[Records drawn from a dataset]
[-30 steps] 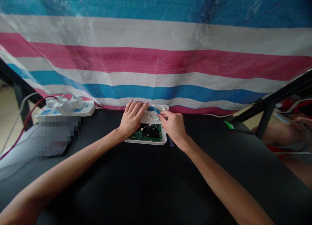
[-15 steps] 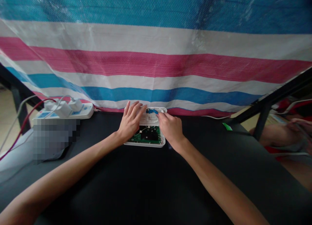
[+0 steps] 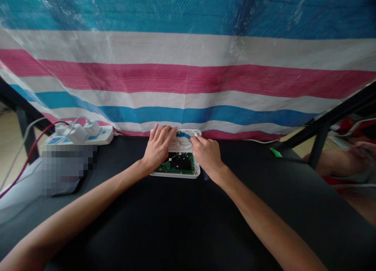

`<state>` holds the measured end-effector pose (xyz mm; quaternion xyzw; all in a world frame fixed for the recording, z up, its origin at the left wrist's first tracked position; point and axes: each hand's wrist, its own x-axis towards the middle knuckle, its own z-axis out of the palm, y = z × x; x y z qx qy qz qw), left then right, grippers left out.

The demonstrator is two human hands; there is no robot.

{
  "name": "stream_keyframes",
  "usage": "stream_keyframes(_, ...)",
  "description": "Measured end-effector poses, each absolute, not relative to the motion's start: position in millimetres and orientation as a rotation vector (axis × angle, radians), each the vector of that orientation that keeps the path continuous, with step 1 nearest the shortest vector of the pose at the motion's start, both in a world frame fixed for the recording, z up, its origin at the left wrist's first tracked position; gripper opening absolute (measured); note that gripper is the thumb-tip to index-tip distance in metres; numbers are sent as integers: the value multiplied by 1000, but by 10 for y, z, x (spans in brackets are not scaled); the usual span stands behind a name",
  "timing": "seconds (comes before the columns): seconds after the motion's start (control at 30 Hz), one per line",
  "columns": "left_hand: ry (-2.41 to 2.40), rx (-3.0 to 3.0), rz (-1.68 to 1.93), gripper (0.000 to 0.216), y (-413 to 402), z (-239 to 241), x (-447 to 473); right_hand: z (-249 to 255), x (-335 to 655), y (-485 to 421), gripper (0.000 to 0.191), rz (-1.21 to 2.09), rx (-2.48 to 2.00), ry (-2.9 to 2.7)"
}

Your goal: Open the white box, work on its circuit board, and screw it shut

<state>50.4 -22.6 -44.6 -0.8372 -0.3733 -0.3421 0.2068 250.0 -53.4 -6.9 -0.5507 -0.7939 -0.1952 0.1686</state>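
A white plastic housing (image 3: 188, 176) lies on the black table in front of me. In its nearer part a green circuit board (image 3: 164, 170) with a black area and a thin pale wire is exposed. Across the far part is a white panel (image 3: 183, 145), with a blue strip (image 3: 184, 135) along it. Fingers spread, my left hand (image 3: 158, 146) rests over the housing's left side. My right hand (image 3: 208, 152) is closed at the right side, its fingertips by the blue strip's end; what they pinch is hidden. Partly under that hand is a small dark blue object (image 3: 206, 176).
At the left stands a white power strip (image 3: 104, 134) with several plugs and cables. A blurred-out object (image 3: 69, 171) lies before it. A green scrap (image 3: 275, 152) is on the right of the table (image 3: 176, 220). Behind hangs a striped sheet (image 3: 188, 79); another person's hand (image 3: 362, 147) shows far right.
The view has shifted slightly. Both hands keep almost the same places on the housing, and slightly more of the dark blue object shows beside my right hand.
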Motion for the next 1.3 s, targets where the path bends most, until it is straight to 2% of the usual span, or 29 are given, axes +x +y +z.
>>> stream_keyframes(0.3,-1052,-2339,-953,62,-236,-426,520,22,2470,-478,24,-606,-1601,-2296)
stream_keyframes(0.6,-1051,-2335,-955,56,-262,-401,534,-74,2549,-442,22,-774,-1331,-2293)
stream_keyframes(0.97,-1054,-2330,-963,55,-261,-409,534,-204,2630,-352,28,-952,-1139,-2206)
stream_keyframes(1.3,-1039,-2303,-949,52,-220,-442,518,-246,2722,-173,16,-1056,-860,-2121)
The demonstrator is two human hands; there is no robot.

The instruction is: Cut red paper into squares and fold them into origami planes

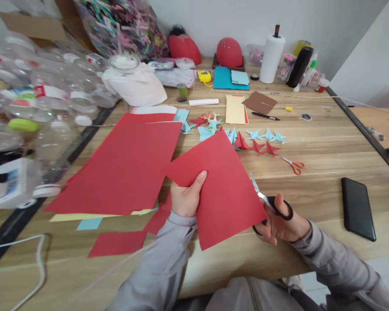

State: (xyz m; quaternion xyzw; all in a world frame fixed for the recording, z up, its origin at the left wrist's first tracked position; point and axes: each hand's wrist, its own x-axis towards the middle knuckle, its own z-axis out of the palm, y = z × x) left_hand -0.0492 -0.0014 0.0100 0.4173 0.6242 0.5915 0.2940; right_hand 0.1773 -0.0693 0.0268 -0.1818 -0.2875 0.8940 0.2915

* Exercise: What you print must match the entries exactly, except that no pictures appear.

* Worked solution:
[-30 steps] 
[-15 steps] 
[+0 steps] 

`<state>` holds the measured end-effector pose (xyz mm; quaternion xyzw; all in a world frame fixed for the recording, z up, its origin at the left wrist's first tracked position; point and axes: each hand's wrist, its own x-axis towards the middle knuckle, its own z-axis out of the palm, y = z × x; x y z qx qy qz qw), left then right, grippers left out.

The demonstrator is two human hands; there is no robot.

{
  "name": "stream_keyframes",
  "usage": "stream_keyframes(_, ...)",
  "description": "Measured end-effector poses, each absolute, not relative to the motion's start: position in millimetres and orientation as a rotation vector (axis × angle, radians), each the vector of that orientation that keeps the path continuous, with step 1 nearest the shortest vector of the pose at the motion's start, both in a world frame fixed for the recording, z up, its origin at the left wrist's first tracked position; gripper opening absolute (measured); note that gripper is the thumb-tip to index-tip distance in metres; numbers are sent as integers: the value multiplied by 1000, but by 10 for y, z, x (spans in brackets are not scaled); the usual span stands behind a name",
  "timing": "seconds (comes before the columns): seconds after the motion's start (control at 30 Hz), one per line",
  "columns": "left_hand: ry (-2.41 to 2.40), rx (-3.0 to 3.0), rz (-1.68 to 1.93), gripper (0.000 to 0.216), y (-413 to 402), z (-239 to 241), x (-447 to 473); right_hand: z (-249 to 255), x (-335 to 655), y (-485 to 421), gripper (0.000 to 0.191), rz (-1.21 to 2.09), rx (-2.48 to 2.00), ry (-2.9 to 2.7)"
}

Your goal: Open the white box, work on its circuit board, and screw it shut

<state>50.4 -22.6 -44.6 -0.8372 -0.3733 -0.3421 0.2068 250.0 -53.4 -6.9 -0.5507 -0.7939 -0.1952 0.1686</state>
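A white plastic housing (image 3: 188, 176) lies on the black table in front of me. In its nearer part a green circuit board (image 3: 164, 170) with a black area and a thin pale wire is exposed. Across the far part is a white panel (image 3: 183, 145), with a blue strip (image 3: 184, 135) along it. Fingers spread, my left hand (image 3: 158, 146) rests over the housing's left side. My right hand (image 3: 208, 152) is closed at the right side, its fingertips by the blue strip's end; what they pinch is hidden. Partly under that hand is a small dark blue object (image 3: 206, 176).
At the left stands a white power strip (image 3: 104, 134) with several plugs and cables. A blurred-out object (image 3: 69, 171) lies before it. A green scrap (image 3: 275, 152) is on the right of the table (image 3: 176, 220). Behind hangs a striped sheet (image 3: 188, 79); another person's hand (image 3: 362, 147) shows far right.
The view has shifted slightly. Both hands keep almost the same places on the housing, and slightly more of the dark blue object shows beside my right hand.
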Motion for the next 1.3 s, targets where the path bends most, until it is straight to 2% of the usual span, or 29 are given, axes +x +y +z.
>>> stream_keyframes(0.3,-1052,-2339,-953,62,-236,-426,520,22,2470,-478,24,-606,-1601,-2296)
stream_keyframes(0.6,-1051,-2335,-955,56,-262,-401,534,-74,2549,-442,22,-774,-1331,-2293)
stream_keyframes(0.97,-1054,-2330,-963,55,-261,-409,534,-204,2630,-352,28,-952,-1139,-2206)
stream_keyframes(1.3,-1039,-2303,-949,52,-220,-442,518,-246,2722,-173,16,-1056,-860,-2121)
The demonstrator is two human hands; there is no robot.

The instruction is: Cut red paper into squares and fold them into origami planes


State: (xyz m; quaternion xyzw; all in a world frame fixed for the recording, z up, its origin at the left wrist's first tracked position; point and axes: each hand's wrist, its own x-axis towards the middle knuckle, its own z-axis out of the palm, y = z × x) left_hand -0.0492 -0.0014 0.0100 0.4173 0.6242 0.5915 0.2940; right_hand 0.1773 -0.0693 0.0268 -0.1818 -0.2875 0.8940 0.2915

With this, the answer is done.